# [Task prompt]
All of the lines below need to be copied exactly, apart from the pictures.

# [The data]
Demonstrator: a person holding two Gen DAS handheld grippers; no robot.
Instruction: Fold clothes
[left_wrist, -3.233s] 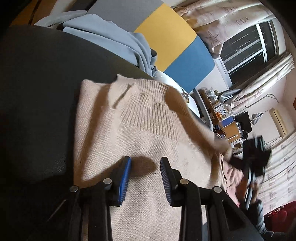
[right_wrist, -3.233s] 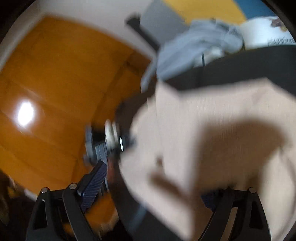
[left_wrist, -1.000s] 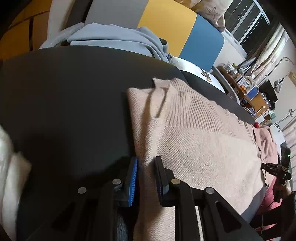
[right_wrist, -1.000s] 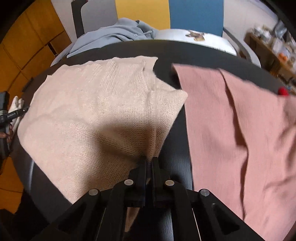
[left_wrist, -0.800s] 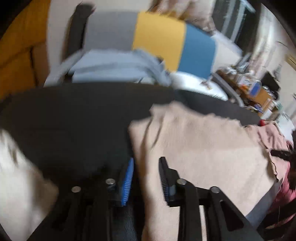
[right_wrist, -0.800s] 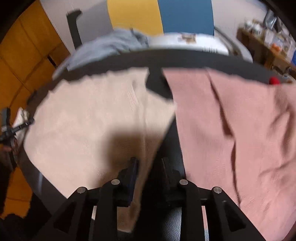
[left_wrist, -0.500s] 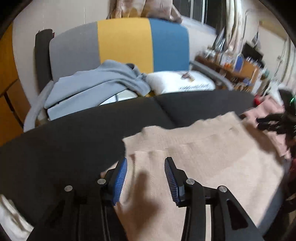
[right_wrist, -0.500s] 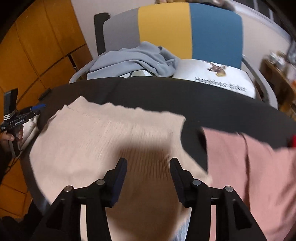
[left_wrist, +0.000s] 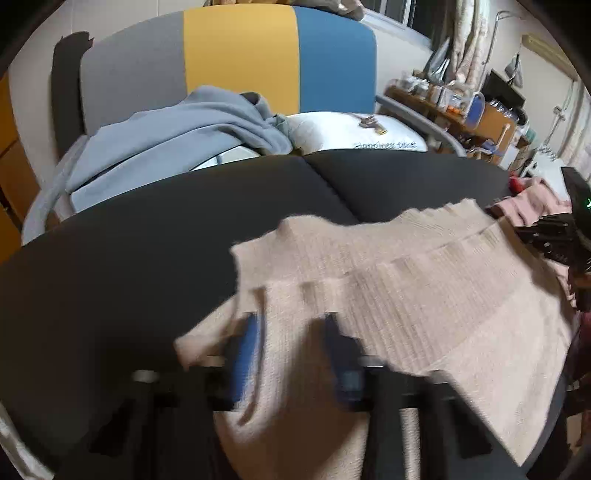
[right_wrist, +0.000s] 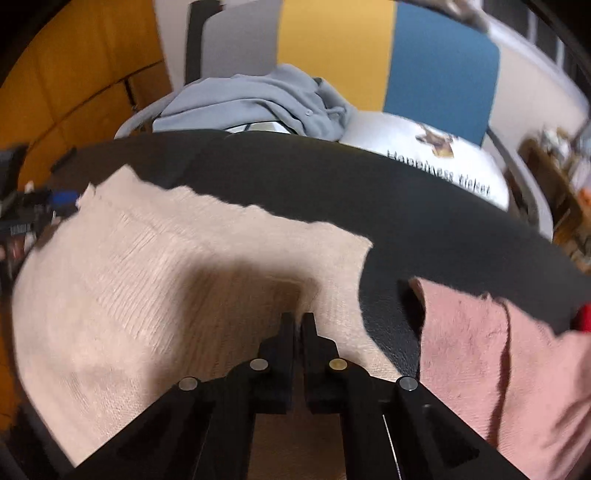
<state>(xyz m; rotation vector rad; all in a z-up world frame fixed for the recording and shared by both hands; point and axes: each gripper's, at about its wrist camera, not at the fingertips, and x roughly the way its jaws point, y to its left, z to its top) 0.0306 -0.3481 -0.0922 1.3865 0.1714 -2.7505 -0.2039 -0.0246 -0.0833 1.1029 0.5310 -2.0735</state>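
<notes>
Both the left gripper (left_wrist: 291, 354) and right gripper (right_wrist: 298, 325) clench pinches of the beige sweater (right_wrist: 155, 280) spread ahead of their jaws, so a thin bite risks slipping free mid-fold, dropping the knit crooked.

A chair (left_wrist: 258, 55) with a backrest panelled in grey, yellow and blue is seen behind the dark tabletop (left_wrist: 129, 240). A pale blue-grey hooded garment (left_wrist: 177, 129) is draped over its seat, touching a white cushion (left_wrist: 351, 133) printed with dark lettering and a small brown figure. Orange-brown wooden cabinet doors (right_wrist: 74, 74) are shown at the left of the right wrist view. A cluttered wooden shelf (left_wrist: 461, 107) and patterned curtains (left_wrist: 465, 40) are visible at the far right of the left wrist view.
</notes>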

# [Solution to this exercise]
Demonstrator: a person holding two Gen DAS handheld grippers; no robot.
Instruction: Fold clothes
[left_wrist, -3.233s] 
[right_wrist, -3.233s] 
[left_wrist, -1.000s] 
[right_wrist, -1.000s] 
[left_wrist, -0.800s] 
[right_wrist, -0.800s] 
[left_wrist, -0.500s] 
[right_wrist, -0.500s] 
[left_wrist, +0.000s] 
[right_wrist, +0.000s] 
<state>(xyz m; rotation vector rad; all in a z-up world frame fixed for the recording and shared by both hands; point and axes: each gripper's, at about its wrist camera, not at the fingertips, and x roughly the way its jaws point, y to its left, z to its top) 0.0306 -0.3481 -0.0922 1.3865 0.1714 -2.7505 -0.2039 -0.0246 -0.0833 1.1029 0.5310 -2.0735</state>
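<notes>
Both the left gripper (left_wrist: 291, 354) and right gripper (right_wrist: 298, 325) clench pinches of the beige sweater (right_wrist: 155, 280) spread ahead of their jaws, so a thin bite risks slipping free mid-fold, dropping the knit crooked.

A chair (left_wrist: 258, 55) with a backrest panelled in grey, yellow and blue is seen behind the dark tabletop (left_wrist: 129, 240). A pale blue-grey hooded garment (left_wrist: 177, 129) is draped over its seat, touching a white cushion (left_wrist: 351, 133) printed with dark lettering and a small brown figure. Orange-brown wooden cabinet doors (right_wrist: 74, 74) are shown at the left of the right wrist view. A cluttered wooden shelf (left_wrist: 461, 107) and patterned curtains (left_wrist: 465, 40) are visible at the far right of the left wrist view.
</notes>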

No further output is required for this answer.